In Delaware cases dealing with the subject, it was held in Minquadale Civic Association v. Kline, 42 Del.Ch. 378, 212 A.2d 811 (1965) that a nonconforming use could be intensified and expanded on the property where normal growth and expansion of the business reasonably required such intensification. However, this is not the case here since it was not the garbage or garage business that was intensified, but rather an altogether new business endeav- or.

The other leading case, Auditorium, Inc. v. Board of Adjustment of Mayor & Council of Wilmington, Del.Supr., 8 Terry 373, 91 A.2d 528 (1952) is heavily relied upon by Plaintiff. There the appellant acquired the right to utilize its premises for the display of sporting events as a nonconforming use but later used the building for the sole purpose of furniture exhibitions. Years later it sought to revert to the original nonconforming use on the theory that the change had merely been from one nonconforming use to another. It was held that it could not do so since the exception authorized by the ordinance was to specific nonconforming uses and could not be extended to general use classifications. I do not feel that this case is completely controlling, however, for two reasons. First, the language of the ordinance there is not set out and, second, the two uses are clearly distinctive and not of the same character. Here, the Defendants are still using the lot to park vehicles used in connection with their business, and the question is whether or not they can change from one business to another without losing their exception.

I feel that this question must be answered in the negative, and I take this position for the following reasons. The language of the New Castle County Zoning Code here provides that the lot “may continue to be used for the same non-conforming purpose”. The “purpose” in 1954 when the Zoning Code was enacted was the temporary parking of vehicles incidental to the business activities in which Harvey was then engaged — garage repair work and garbage collection.

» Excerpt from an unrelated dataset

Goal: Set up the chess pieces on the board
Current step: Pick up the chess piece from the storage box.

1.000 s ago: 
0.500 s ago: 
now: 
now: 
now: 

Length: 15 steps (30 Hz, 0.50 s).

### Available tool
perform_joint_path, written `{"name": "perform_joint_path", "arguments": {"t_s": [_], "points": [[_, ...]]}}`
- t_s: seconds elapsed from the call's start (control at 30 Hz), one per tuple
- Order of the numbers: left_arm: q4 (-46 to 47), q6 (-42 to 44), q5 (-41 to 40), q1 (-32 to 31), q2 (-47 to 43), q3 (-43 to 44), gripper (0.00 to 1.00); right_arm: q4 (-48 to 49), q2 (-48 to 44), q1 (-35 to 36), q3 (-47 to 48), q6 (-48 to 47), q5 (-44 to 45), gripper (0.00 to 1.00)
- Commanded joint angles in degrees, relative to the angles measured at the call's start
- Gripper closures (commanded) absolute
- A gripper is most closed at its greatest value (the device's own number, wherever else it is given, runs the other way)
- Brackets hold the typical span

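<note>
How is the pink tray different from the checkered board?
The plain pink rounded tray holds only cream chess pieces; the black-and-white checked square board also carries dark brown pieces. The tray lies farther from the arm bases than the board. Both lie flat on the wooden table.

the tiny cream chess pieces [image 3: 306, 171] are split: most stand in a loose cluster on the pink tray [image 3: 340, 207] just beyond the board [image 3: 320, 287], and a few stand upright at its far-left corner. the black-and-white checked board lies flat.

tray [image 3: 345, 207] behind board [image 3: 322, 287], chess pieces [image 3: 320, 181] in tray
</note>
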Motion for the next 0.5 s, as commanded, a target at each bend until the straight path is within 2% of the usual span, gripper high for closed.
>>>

In my opinion, the exception must be interpreted so as to guarantee that zoning will not take from an owner property rights which he already legally possessed, because to do otherwise would be confiscatory and thus, in all probability, unconstitutional. 2 Rathkopf, The Law Of Zoning And Planning 58-1. It must also be interpreted to allow normal growth and extension of that which the owner already legally possessed. Minquadale Civic Association v. Kline, supra. However, if the spirit and intent of the zoning laws is to eventually eliminate the nonconforming use as speedily as possible so as to bring the property within the overall zoning plan, then it would seem that an owner should not be permitted, after zoning, to continue an undesirable use by means of terminating his original, protected business endeavor and entering into a completely new and different enterprise in which he had no interest, stake or investment at the time the zoning took effect. To allow such would be to perpetuate a use found to be unsuitable for a given area even though the original reason for protecting it no longer existed. .

In summary, while the use of the lot by the Defendants may still be the same in a physical sense, i. e., the parking of vehicles, the “purpose” for which they are parking vehicles is different, i. e., to further a profit-making activity in which they were not engaged at the time the zoning took effect, and which is not a reasonable or related extension of that in which they were engaged at the time. I am therefore of the opinion that a permanent injunction should issue.

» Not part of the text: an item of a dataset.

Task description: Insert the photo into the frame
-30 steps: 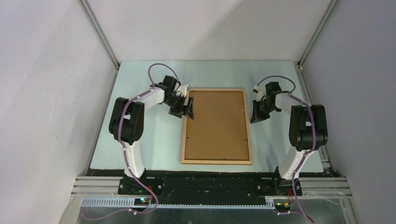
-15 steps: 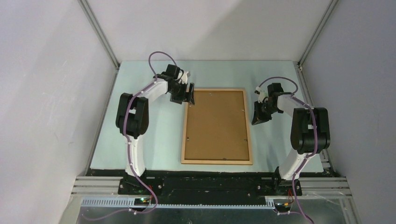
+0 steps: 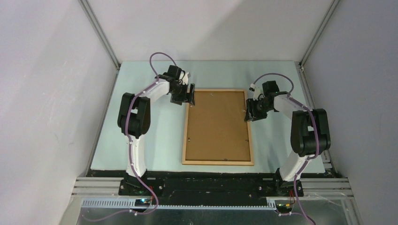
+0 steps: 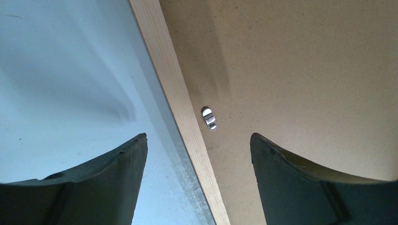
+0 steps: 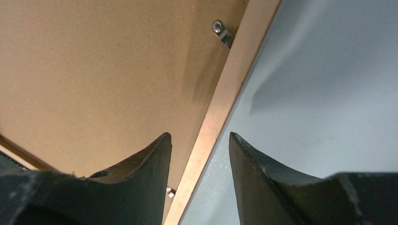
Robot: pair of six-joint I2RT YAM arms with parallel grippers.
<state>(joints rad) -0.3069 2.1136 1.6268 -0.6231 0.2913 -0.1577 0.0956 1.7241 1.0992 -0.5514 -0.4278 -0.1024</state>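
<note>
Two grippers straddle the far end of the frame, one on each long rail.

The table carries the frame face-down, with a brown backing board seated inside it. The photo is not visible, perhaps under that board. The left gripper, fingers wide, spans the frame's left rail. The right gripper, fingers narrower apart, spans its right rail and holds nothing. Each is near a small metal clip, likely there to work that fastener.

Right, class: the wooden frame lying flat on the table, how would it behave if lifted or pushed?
The frame probably stays stiff: wood moulding, backing board held by small metal clips. Likely light, the moulding being narrow. Flat on the smooth table, it would likely slide, not tip.
</note>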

However, the timing of such an injunction causes concern. Plaintiff has apparently allowed this use of the property for at least some ten or eleven years b.efore taking action. We are now in the middle of a school year and presumably contracts have been awarded which do not anticipate the cost or inconvenience of relocating a parking area for the buses. I do not feel, therefore, that an injunction should issue at once without some consideration for the effect that it might have on others not a party to the suit as well as the Defendants. Consequently, a further hearing shall be scheduled as to the form of order to be entered.